PROBLEM DETAILS:
This exercise asks for the records to be retyped exactly as they read.

┄┄┄┄┄┄┄┄┄┄┄┄┄┄┄┄┄┄┄┄

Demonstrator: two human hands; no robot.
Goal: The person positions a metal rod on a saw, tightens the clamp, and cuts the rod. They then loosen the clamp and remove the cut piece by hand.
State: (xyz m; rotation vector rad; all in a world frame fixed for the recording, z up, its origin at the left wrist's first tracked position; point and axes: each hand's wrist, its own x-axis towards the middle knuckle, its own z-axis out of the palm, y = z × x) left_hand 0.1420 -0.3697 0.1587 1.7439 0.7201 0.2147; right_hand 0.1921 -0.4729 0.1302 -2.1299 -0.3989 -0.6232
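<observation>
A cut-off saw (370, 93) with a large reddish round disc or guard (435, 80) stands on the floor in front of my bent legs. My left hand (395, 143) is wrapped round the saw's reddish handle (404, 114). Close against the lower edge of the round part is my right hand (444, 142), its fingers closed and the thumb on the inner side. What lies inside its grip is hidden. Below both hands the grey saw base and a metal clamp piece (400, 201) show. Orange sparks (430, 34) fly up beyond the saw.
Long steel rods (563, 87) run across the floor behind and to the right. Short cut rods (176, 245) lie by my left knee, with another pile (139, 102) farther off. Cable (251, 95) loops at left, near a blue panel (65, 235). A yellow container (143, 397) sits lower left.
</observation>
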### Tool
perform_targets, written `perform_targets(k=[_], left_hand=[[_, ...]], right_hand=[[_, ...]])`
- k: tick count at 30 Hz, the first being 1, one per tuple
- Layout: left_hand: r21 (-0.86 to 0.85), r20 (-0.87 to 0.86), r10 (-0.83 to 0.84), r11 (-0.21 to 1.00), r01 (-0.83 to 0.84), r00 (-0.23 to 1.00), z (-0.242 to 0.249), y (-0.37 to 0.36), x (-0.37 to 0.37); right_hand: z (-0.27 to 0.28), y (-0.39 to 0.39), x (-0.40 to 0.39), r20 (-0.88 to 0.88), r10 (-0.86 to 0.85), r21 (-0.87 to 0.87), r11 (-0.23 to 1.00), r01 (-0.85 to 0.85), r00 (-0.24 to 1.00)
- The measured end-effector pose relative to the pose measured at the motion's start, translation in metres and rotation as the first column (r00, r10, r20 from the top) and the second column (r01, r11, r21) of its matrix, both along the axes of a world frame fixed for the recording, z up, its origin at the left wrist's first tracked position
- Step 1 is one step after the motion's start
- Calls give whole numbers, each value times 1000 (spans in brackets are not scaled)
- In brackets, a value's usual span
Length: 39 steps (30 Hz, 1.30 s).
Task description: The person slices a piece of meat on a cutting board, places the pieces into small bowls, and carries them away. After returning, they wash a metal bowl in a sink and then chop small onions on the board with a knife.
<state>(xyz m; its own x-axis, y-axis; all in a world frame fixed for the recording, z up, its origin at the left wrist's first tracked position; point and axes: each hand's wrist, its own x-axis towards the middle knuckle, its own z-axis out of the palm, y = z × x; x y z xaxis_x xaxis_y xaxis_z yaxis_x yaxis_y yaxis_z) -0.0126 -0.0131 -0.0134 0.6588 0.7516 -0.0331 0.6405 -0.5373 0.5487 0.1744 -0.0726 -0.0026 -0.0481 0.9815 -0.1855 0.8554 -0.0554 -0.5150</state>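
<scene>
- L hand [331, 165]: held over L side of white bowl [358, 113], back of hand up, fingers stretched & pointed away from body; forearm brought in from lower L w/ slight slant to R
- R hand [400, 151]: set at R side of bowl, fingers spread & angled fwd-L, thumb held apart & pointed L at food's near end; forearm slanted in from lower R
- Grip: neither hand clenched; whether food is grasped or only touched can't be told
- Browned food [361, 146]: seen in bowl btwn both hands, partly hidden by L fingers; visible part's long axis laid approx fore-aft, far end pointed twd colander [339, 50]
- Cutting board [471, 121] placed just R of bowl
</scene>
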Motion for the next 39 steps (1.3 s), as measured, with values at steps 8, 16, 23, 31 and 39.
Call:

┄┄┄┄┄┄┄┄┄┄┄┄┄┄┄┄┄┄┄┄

REPLY:
Demonstrator: two human hands; no robot.
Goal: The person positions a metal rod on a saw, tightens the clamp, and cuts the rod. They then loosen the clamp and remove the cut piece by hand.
State: (xyz m; rotation vector rad; all in a world frame fixed for the recording, z up, its origin at the left wrist's first tracked position; point and axes: each hand's wrist, its own x-axis towards the middle knuckle, its own z-axis out of the palm, y = z × x) left_hand 0.1420 -0.3697 0.1587 1.7439 0.7201 0.2147; right_hand 0.1921 -0.4729 0.1302 -2.1299 -0.3989 -0.6232
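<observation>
A cut-off saw (370, 93) with a large reddish round disc or guard (435, 80) stands on the floor in front of my bent legs. My left hand (395, 143) is wrapped round the saw's reddish handle (404, 114). Close against the lower edge of the round part is my right hand (444, 142), its fingers closed and the thumb on the inner side. What lies inside its grip is hidden. Below both hands the grey saw base and a metal clamp piece (400, 201) show. Orange sparks (430, 34) fly up beyond the saw.
Long steel rods (563, 87) run across the floor behind and to the right. Short cut rods (176, 245) lie by my left knee, with another pile (139, 102) farther off. Cable (251, 95) loops at left, near a blue panel (65, 235). A yellow container (143, 397) sits lower left.
</observation>
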### Tool
perform_targets, written `perform_targets(k=[_], left_hand=[[_, ...]], right_hand=[[_, ...]])`
- k: tick count at 30 Hz, the first being 1, one per tuple
- Layout: left_hand: r21 (-0.86 to 0.85), r20 (-0.87 to 0.86), r10 (-0.83 to 0.84), r11 (-0.21 to 1.00), r01 (-0.83 to 0.84), r00 (-0.23 to 1.00), z (-0.242 to 0.249), y (-0.37 to 0.36), x (-0.37 to 0.37); right_hand: z (-0.27 to 0.28), y (-0.39 to 0.39), x (-0.40 to 0.39), r20 (-0.88 to 0.88), r10 (-0.86 to 0.85), r21 (-0.87 to 0.87), r11 (-0.23 to 1.00), r01 (-0.85 to 0.85), r00 (-0.24 to 1.00)
- The measured end-effector pose relative to the pose measured at the motion's start, translation in metres and rotation as the first column (r00, r10, r20 from the top) and the second column (r01, r11, r21) of its matrix, both along the axes of a world frame fixed for the recording, z up, its origin at the left wrist's first tracked position
- Step 1 is one step after the motion's start
- Calls give whole numbers, each value times 1000 (spans in brackets are not scaled)
- In brackets, a value's usual span
Length: 39 steps (30 Hz, 1.30 s).
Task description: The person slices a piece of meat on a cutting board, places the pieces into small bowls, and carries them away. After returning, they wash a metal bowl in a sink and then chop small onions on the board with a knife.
<state>(xyz m; its own x-axis, y-axis; all in a world frame fixed for the recording, z up, its origin at the left wrist's first tracked position; point and axes: each hand's wrist, its own x-axis towards the middle knuckle, its own z-axis out of the palm, y = z × x; x y z xaxis_x xaxis_y xaxis_z yaxis_x yaxis_y yaxis_z) -0.0126 -0.0131 -0.0134 0.6588 0.7516 -0.0331 0.6405 -0.5373 0.5487 0.1744 -0.0726 -0.0026 -0.0481 0.9815 -0.1855 0.8554 -0.0554 -0.5150</state>
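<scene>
- L hand [331, 165]: held over L side of white bowl [358, 113], back of hand up, fingers stretched & pointed away from body; forearm brought in from lower L w/ slight slant to R
- R hand [400, 151]: set at R side of bowl, fingers spread & angled fwd-L, thumb held apart & pointed L at food's near end; forearm slanted in from lower R
- Grip: neither hand clenched; whether food is grasped or only touched can't be told
- Browned food [361, 146]: seen in bowl btwn both hands, partly hidden by L fingers; visible part's long axis laid approx fore-aft, far end pointed twd colander [339, 50]
- Cutting board [471, 121] placed just R of bowl
</scene>
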Motion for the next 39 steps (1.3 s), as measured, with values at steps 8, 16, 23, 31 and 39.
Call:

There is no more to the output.